Diablo 4 is a dangerous game … and I mean this in the best way possible.
My level 46 Barbarian hasn’t quite reached the endgame yet, but that hasn’t stopped him from running tens of dungeon crawls with friends worldwide, many of whom I haven’t spoken to since grade school. The problem isn’t finding time to play together; it’s getting us to stop long enough to do anything productive. That’s thanks to an excellent, seamless multiplayer system that makes Diablo 4 a new gold standard for online games.
Granted, not everyone is going to have an existing circle of friends to lean on, but that’s actually what makes Diablo’s new persistent multiplayer so great. It’s shockingly easy to make new friends here (though if you choose to only roll solo, you can do that too!), since you can often walk into any given town square and immediately find a group of willing teammates, regardless of World Tier or time of day.
But since there’s so much content, and you can pretty much run through the open world and be organically exposed to a large chunk of any given zone’s activities, Diablo’s signature — and largely mindless — dungeoneering and looting remain tantamount to the whole social experience. This loop is practically bulletproof in Diablo 4, putting the exceptionally dynamic level-scaling system to good use in practice, keeping everything on the same level.

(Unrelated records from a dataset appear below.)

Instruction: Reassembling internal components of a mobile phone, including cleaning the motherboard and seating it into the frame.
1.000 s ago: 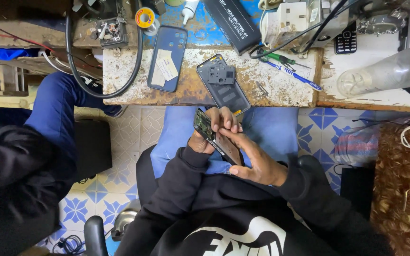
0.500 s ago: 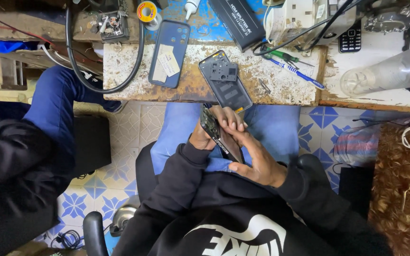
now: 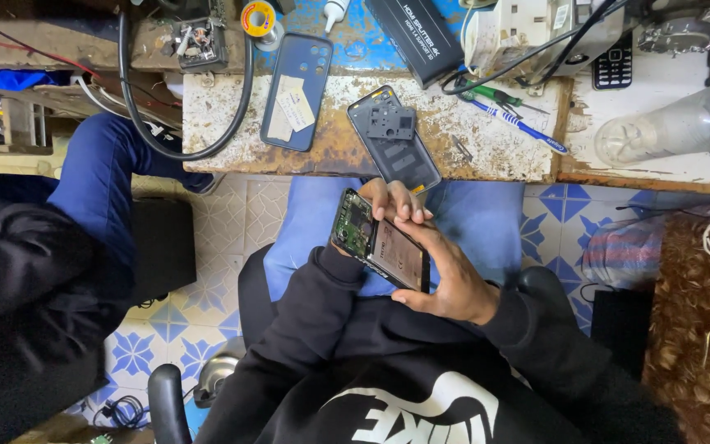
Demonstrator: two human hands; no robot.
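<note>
- Centrally, an opened smartphone with its back removed, green circuit board and pale battery exposed [image 3: 380, 240], is held above the person's lap, tilted, just below the near edge of the bench [image 3: 232, 131].
- It is grasped by the right hand [image 3: 445, 275] from the right side and from beneath, the palm cupped around the lower end and the thumb laid along the edge.
- The left hand [image 3: 392, 201] is curled over the upper end of the phone; its fingers [image 3: 404, 210] are clenched on the top edge, and the wrist is hidden behind the phone.
- Black sleeves are worn on both arms.
- On the worn, rust-stained bench, a dark grey plastic phone back cover with a square camera cut-out [image 3: 394, 137] is laid just beyond the hands, its lower corner jutting over the bench edge.
- To its left, a blue phone case with paper slips inside [image 3: 296, 90] is laid flat.
- A thick black cable [image 3: 182, 152] is looped across the bench's left end.
- A blue and white pen [image 3: 519, 129] and a green-handled screwdriver [image 3: 495, 94] are lying to the right of the cover.
- A clear plastic bottle on its side [image 3: 667, 131] is seen at the far right.
- Another person's blue trouser leg [image 3: 96, 193] is visible at the left.
</note>
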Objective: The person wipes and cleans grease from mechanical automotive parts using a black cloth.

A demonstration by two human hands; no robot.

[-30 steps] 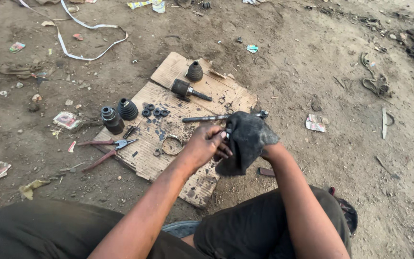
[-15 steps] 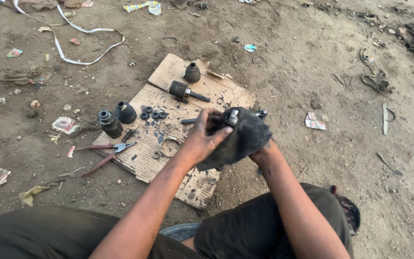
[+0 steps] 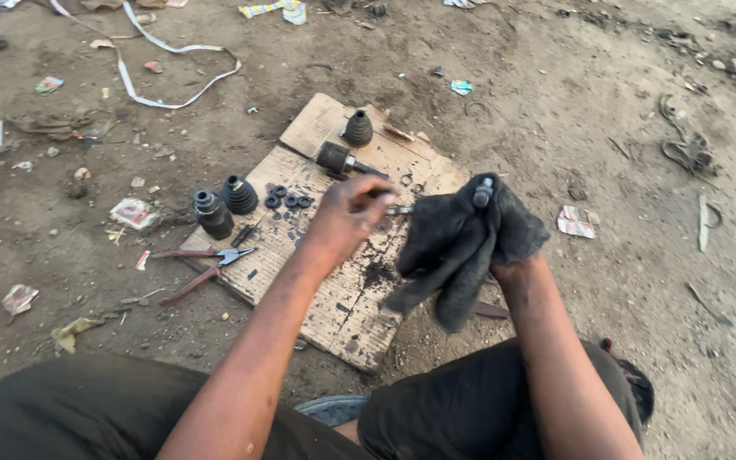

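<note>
Head view, only one cam. Right hand [image 3: 517, 247] is wrapped in a dark rag [image 3: 462, 243] and closed round a metal shaft; only the shaft's tip [image 3: 481, 192] pokes out the top, so the grip itself is hidden under cloth. Left hand [image 3: 347, 217] is just beside the rag w/ fingers curled and pinched toward a thin bright bit of metal [image 3: 400, 209] near the rag edge; can't tell if that's part of the shaft or a loose piece. Both are held above the cardboard sheet [image 3: 334, 281] lying on the dirt ground.

On the cardboard: a CV joint housing w/ stub [image 3: 338, 159], one rubber boot [image 3: 358, 129] behind it, another boot [image 3: 238, 195] at the left edge, a dark cylindrical part [image 3: 212, 214] beside it, a cluster of small black rings [image 3: 287, 198]. Red-handled pliers [image 3: 202, 260] lie half off the sheet.

To wipe well, in my judgement: keep the rag bunched tight so it doesn't slip on grease, steady the exposed end w/ the left fingers, turn the shaft rather than the cloth. Stay over the cardboard so grit from the ground stays off the clean metal.
</note>
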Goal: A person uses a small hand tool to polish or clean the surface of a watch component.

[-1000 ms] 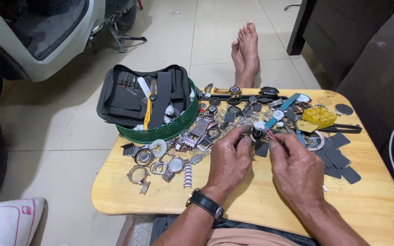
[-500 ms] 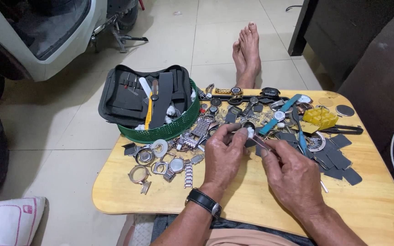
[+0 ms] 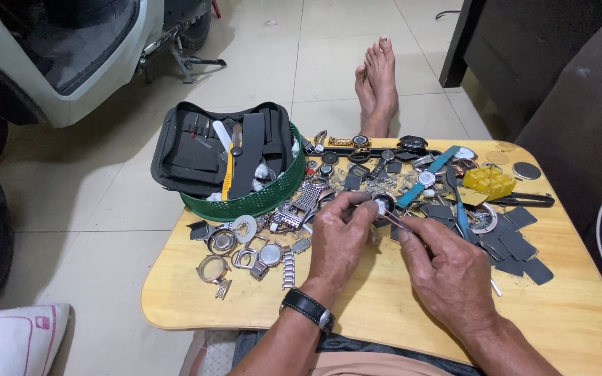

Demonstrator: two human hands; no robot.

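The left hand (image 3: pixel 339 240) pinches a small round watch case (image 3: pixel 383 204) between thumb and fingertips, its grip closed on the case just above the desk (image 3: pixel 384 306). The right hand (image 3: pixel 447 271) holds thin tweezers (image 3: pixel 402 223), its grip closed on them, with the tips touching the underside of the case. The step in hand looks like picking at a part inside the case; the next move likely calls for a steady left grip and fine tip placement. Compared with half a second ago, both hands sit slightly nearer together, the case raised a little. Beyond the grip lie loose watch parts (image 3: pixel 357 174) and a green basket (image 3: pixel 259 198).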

Other players can jump in and collaborate in Diablo 4’s open world as well, even if you aren’t partied up. An emote wheel also helps with communication between players who are locked to console versions and don’t have easy access to keyboard chat. In practice, this all helps you make short work of its many quests and live events regardless of level, thereby pumping your inventory full of valuable loot basically whenever you jump on, even if you’re only playing for a few minutes. If that isn’t sweet enough, get this: You get an experience point bonus of 10% for being in a party, and this expedites the leveling progression in a way that makes social play feel meaningful, no matter who you play with or what you’re doing.
It’s all a bit more striking than I initially expected. Having played through the open beta and reviewed Diablo 4 last week, I truly thought Diablo 4’s multiplayer was hammed on or would even prove a potential threat to my experience in the long run.
And yet, it only took a few really strong play sessions over the game’s opening weekend to prove me wrong. I really wanted to hate this game’s multiplayer, and now I think this might be the only MMO or ARPG for me.